In Night of the Living Dead, the zombies and their ways were established immediately, urgently, and viscerally. Dawn takes a slightly different, slower approach. We start hearing right away about how the dead are rising and coming after us, but all we actually see for a good fifteen or twenty minutes are regular people up to their usual bullshit, first arguing about methods of fighting zombies at that news station and then in a SWAT raid on a housing project. The racism that was evident but unstated in the first movie is front and center here, with the bigoted white leader of the raid spitting out racial slurs as he dives into apartments and shoots mostly black and Latinx residents, no matter if they're living dead or just living. He's so clearly out of control that he gets tackled pretty quickly by Roger, one of his own guys and one of our protagonists, and then shot dead by another cop, but the implication is pretty clear: under any real strain, most humans will reveal that they are the fucking worst. Also, the SWAT commander gets shot in the chest, not the head, so you know how well that's going to turn out.
After that sequence and a quick check-in with some deputized zombie shooters similar to the assholes we encountered at the end of Night, we spend the rest of our time with four people: that guy Roger and Peter, another cop from the apartment raid, who meet up with Stephen and Fran from the news station and fly away in a weather helicopter. (Peter is black, so, just like last time, the smartest and most sympathetic character is a resourceful black man with a resistance to taking any shit.) There's a tense scene in which the helicopter needs to be refueled before they go anywhere, and I was immediately reminded of how well things went during a refueling attempt in the previous movie. Fortunately, it works out a little better this time. Late on, the vehicle's propeller even gets to participate in a zombie encounter, probably my all-time favorite violent use of aircraft blades outside of Raiders of the Lost Ark.

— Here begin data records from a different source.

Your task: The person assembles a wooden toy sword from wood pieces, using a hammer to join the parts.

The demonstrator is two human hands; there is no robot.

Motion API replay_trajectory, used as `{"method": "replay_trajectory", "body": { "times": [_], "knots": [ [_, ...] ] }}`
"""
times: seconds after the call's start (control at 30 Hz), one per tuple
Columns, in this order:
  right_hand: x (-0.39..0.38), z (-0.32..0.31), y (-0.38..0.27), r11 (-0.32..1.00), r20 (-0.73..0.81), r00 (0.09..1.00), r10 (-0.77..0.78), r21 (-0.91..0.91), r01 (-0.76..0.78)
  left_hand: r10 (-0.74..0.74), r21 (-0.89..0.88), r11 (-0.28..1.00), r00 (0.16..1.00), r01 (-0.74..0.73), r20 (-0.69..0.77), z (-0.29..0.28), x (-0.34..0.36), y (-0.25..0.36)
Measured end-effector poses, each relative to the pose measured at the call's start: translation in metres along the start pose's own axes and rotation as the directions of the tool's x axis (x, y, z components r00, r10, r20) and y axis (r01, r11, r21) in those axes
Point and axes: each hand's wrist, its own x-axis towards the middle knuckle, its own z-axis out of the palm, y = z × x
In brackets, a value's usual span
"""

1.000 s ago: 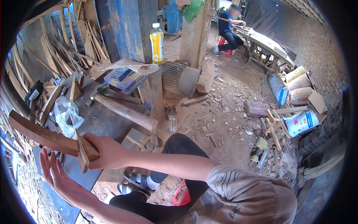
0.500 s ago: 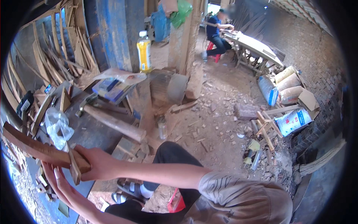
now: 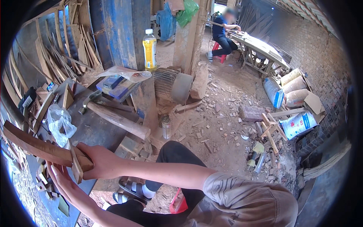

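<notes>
A thick curved piece of wood [image 3: 36,146] slants across the left side above the dark worktable. My right hand [image 3: 99,162] is closed round its near end. A thin flat wooden slat [image 3: 76,162] stands crosswise against the curved piece, beside my right fingers; how it is held is partly hidden. My left hand [image 3: 64,185] reaches up from below with long, stretched fingers. Its fingertips touch the underside of the curved piece and pass out of sight behind it. A crumpled clear plastic bag [image 3: 60,124] lies just beyond the wood.
On the dark worktable [image 3: 100,130] lie a hammer [image 3: 117,120] and small wood blocks [image 3: 45,185]. A yellow-labelled bottle [image 3: 149,51] stands beyond a purple box [image 3: 113,89]. Wood scraps litter the floor [image 3: 223,102]. Another person [image 3: 223,34] sits at a far bench [image 3: 261,49].
My view has shifted slightly. My left fingers lie closer together than before, while my right hand keeps its grip on the curved wood.
</notes>
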Motion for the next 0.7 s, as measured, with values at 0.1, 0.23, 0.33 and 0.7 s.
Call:
{"method": "replay_trajectory", "body": {
  "times": [0.1,0.23,0.33,0.7],
  "knots": [
    [0.0,-0.002,-0.007,1.0,0.01,1.0,0.016,0.007,-0.016,0.069,0.028,0.997,0.997,-0.07,0.039,0.0,-0.008,0.002],
    [0.001,0.005,-0.004,1.0,0.015,1.0,0.017,0.012,-0.017,0.137,0.073,0.987,0.988,-0.142,0.072,0.0,-0.023,0.011],
    [0.0,-0.004,-0.002,1.0,0.008,1.0,0.019,-0.025,-0.019,0.069,0.212,0.975,0.997,-0.064,-0.018,0.015,-0.033,0.02],
    [-0.001,-0.001,0.0,1.0,0.015,1.0,0.025,-0.017,-0.024,0.097,0.352,0.932,0.995,-0.081,-0.028,0.02,-0.036,0.026]
  ]
}}
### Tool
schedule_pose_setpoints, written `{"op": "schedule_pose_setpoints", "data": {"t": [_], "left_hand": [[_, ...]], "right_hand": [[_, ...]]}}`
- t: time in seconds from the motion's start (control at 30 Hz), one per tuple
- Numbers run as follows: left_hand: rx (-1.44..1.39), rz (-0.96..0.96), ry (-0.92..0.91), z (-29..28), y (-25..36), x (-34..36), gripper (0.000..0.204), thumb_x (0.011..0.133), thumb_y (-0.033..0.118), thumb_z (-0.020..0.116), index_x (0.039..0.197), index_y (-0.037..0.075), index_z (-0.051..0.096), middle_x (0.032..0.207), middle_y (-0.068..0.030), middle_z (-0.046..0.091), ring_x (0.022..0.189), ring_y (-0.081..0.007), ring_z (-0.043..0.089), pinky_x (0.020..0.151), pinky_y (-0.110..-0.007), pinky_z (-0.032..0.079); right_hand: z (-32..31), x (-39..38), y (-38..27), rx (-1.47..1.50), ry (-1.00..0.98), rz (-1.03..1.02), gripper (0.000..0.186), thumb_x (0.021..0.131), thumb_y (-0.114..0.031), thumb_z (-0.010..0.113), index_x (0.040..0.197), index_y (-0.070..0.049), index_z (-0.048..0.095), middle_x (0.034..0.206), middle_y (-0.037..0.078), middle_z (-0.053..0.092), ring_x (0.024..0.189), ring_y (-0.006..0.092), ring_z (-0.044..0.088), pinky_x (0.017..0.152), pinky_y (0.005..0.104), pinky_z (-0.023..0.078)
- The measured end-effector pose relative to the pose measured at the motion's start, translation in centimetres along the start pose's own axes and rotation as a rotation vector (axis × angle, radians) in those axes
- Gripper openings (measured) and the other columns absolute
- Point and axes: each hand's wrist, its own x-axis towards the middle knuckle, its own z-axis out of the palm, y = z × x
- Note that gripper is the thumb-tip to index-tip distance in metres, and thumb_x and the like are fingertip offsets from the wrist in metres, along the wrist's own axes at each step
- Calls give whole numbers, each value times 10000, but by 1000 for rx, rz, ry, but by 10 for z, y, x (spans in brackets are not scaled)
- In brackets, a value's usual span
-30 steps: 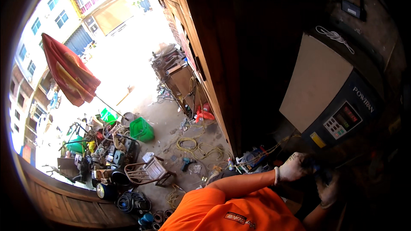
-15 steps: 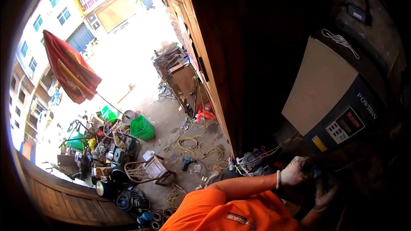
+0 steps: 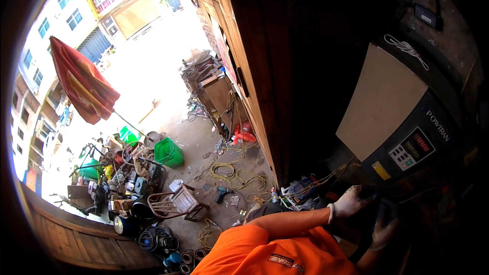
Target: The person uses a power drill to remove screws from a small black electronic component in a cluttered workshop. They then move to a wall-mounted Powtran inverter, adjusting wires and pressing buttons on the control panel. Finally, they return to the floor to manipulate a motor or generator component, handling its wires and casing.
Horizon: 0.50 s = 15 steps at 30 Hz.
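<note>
Currently on view from my distant seat, by way of the head camera: one left hand (image 3: pixel 350 201), gloved in whitish cloth, its far end sunk in shadow; one right hand (image 3: pixel 384 230), likewise gloved, just beside it and lower. State of either grip — I cannot tell; the dark between them hides whether anything is clamped. One control box (image 3: pixel 384 104), nearest item to the hands and above them, with a cream side and a dark blue front; fitted to that front, a display (image 3: pixel 417 143) lit red and green, and a yellow label (image 3: pixel 380 170) near the lower edge. On top of the box, one looped white cord (image 3: pixel 407 51). One orange shirt (image 3: pixel 275 249), worn by the person, lower edge. To the left, past a wooden door frame (image 3: pixel 224 56): one green bin (image 3: pixel 169 153); one wooden chair (image 3: pixel 183 202); one teal drill (image 3: pixel 222 194), lying on the floor (image 3: pixel 204 145) near loose yellow cable (image 3: pixel 237 177); one heap of machine parts (image 3: pixel 135 181); one folded red umbrella (image 3: pixel 84 81) — tilted, above the heap.
</note>
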Motion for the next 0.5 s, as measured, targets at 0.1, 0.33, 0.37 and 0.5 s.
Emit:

Then our heroes touch down at a shopping mall, where they will spend most of the rest of the movie, and this is where things get really ingenious. All four of them go a little crazy in different ways over the sudden abundance of food, clothing, and stuff available to them, and there's a whole long interlude of comedic shenanigans in which they go about getting supplies and avoiding or killing the dead folk who have wandered back to one of the central locations of their human lives. They actually make a home out of this ugly, artificial place, and the first of them to die (it's not really spoiling anything in this genre to say that not everyone will make it out alive and well, right?) gets buried in the mall garden. Once they've developed a sense of normalcy, some very dangerous feelings of safety and ownership come all too naturally.
It takes a while to figure out what Romero is up to: not just a straightforward satire of commercialism and materialism, though that's definitely going on at some level, but a whole examination of what it means to survive and what kinds of catastrophes are actually worth surviving. At what point in the apocalypse does the world we know become so irrecoverable that we might be better off dead? In some of his characters' decisions, it's not hard to see Romero asking us questions about that and maybe even having an argument with himself over it.
Yeah. So. This is brilliant, the greatest balance of gory scares with social and existential commentary I've ever seen in my life. Also, there's a frickin' pie fight between zombies and a biker gang near the end. I'm not even kidding.